The divergent views of the adequacy of the US response to the Primates request for clarification of American church practices towards gay bishops and blessings further complicates the Archbishop of Canterbury’s hopes of forestalling a schism within the Communion.

Straightened finances and fears of a boycott by the primates of Wales, Ireland and Scotland to an emergency primates’ meeting to discuss the American response to the primates’ Dar es Salaam communique, has led to Dr. Williams telephoning the Communion’s primates to try to find a common mind.

Whether the primates’ round robin will produce an amicable resolution appears to be further hampered by the different world views of the players in Anglicanism’s great game. Aides to the Archbishop told The Church of England Newspaper during his meeting with the American bishops in New Orleans that Dr. Williams hoped to find the right combination of words that would satisfy the church’s disparate factions.

However, leaders of the Global South coalition have demanded not words, but action from the American church, and have little trust in the veracity of American promises of good behavior. Leaders of the liberal wing of the US Church and across the Communion are also divided, with some arguing that truth must not be subordinated to expediency while others hope their place within the councils of the church can be saved through the artful use of semantics.

The Primate of All Ireland, Archbishop Alan Harper of Armagh lauded the American response, saying the American “Bishops have gone a considerable way to meeting the reasonable demands of their critics.”

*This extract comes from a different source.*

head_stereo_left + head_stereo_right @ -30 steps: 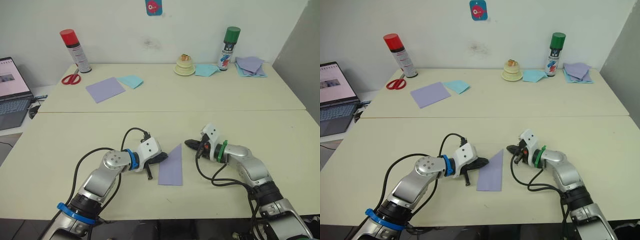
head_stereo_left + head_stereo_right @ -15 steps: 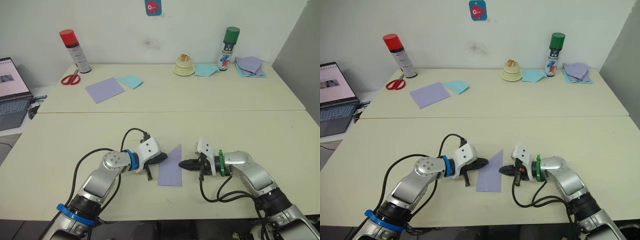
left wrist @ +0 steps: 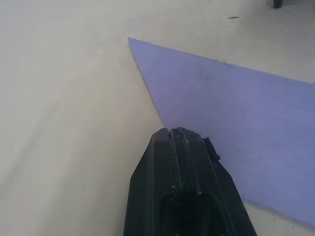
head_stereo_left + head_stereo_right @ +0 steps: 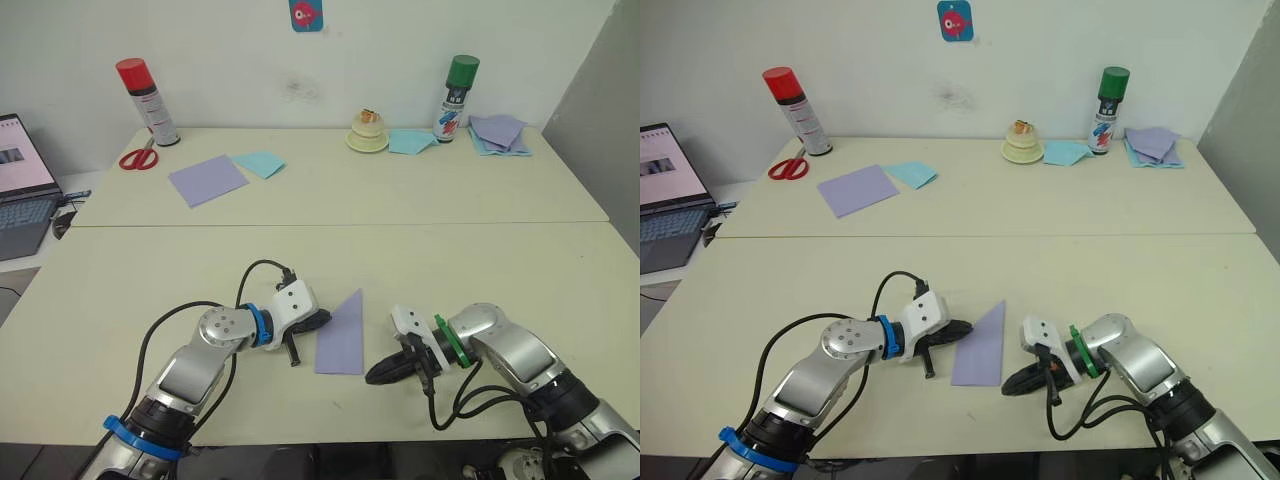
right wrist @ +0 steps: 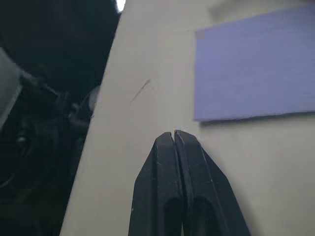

Archbishop Harper noted the “generous agreement” of Presiding Bishop Katharine Jefferts Schori “to put in place a plan to appoint Episcopal visitors for dioceses that request alternative oversight” and stated that while the bishops had declined “participation in the ‘Pastoral Scheme’ offered by the Primates,” they had “at least” recognized the “useful role” of the Communion in these debates.

Dr. Harper stated this seemed to be a “balanced and relatively generous response in a very delicate area of inter-provincial relationships.”

Bishop David Beetge of the Highveld, the acting primate and vicar general of the Anglican Church of Southern Africa, said he welcomed the decision “for the simple reason it gives us more space and time to talk to each other.”

The Primate of Australia, Archbishop Philip Aspinall of Brisbane said he believed the US had “responded positively to all the requests put to them by the Primates in our Dar es Salaam communiqué.”However, he went on to damn the American Church with faint praise saying “Certainly they have responded to the substance of those requests.”
However the Archbishop of Sydney, Dr. Peter Jensen was not as sanguine. “At first reading, the statement from the TEC bishops does not seem to say anything new,” he noted. “The situation may not then be changed in any way.”

The African churches were stronger in their condemnation. “What we expected to come from them is to repent. That this is a sin in the eyes of the Lord and repentance is what me, in particular, and others expected to hear coming from this church,” Kenyan Archbishop Benjamin Nzimbi said.

The Assistant Bishop of Kampala, David Zac Niringiye told the BBC’s Focus on Africa programme Uganda believed the statement was inadequate as it was “not a change of heart”, but a temporizing solution.The Primate of Nigeria, Archbishop Peter Akinola stated the US response fell short of what was required. The primates had given the US “one final opportunity for an unequivocal assurance” that it would conform to the “to the mind and teaching of the Communion.”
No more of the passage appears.